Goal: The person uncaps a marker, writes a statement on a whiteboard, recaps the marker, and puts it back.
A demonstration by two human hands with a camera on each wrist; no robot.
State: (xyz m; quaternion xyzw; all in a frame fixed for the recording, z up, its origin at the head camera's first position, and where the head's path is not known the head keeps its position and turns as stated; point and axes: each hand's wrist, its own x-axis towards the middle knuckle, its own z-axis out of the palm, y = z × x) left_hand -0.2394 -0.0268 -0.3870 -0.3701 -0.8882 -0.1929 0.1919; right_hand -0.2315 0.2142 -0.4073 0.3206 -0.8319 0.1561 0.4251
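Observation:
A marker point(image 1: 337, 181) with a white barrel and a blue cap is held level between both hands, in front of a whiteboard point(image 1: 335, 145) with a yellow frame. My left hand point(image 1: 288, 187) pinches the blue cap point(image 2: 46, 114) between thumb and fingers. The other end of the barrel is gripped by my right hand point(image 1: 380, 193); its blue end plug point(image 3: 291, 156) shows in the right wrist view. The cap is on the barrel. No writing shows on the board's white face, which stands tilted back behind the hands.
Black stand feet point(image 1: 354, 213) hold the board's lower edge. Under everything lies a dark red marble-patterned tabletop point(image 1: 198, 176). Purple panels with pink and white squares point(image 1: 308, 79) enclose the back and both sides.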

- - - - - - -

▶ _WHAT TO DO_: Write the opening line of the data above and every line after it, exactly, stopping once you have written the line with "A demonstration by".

▶ _ANSWER TO THIS PROBLEM_:
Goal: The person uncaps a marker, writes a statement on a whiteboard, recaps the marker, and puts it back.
A demonstration by two human hands with a camera on each wrist; no robot.

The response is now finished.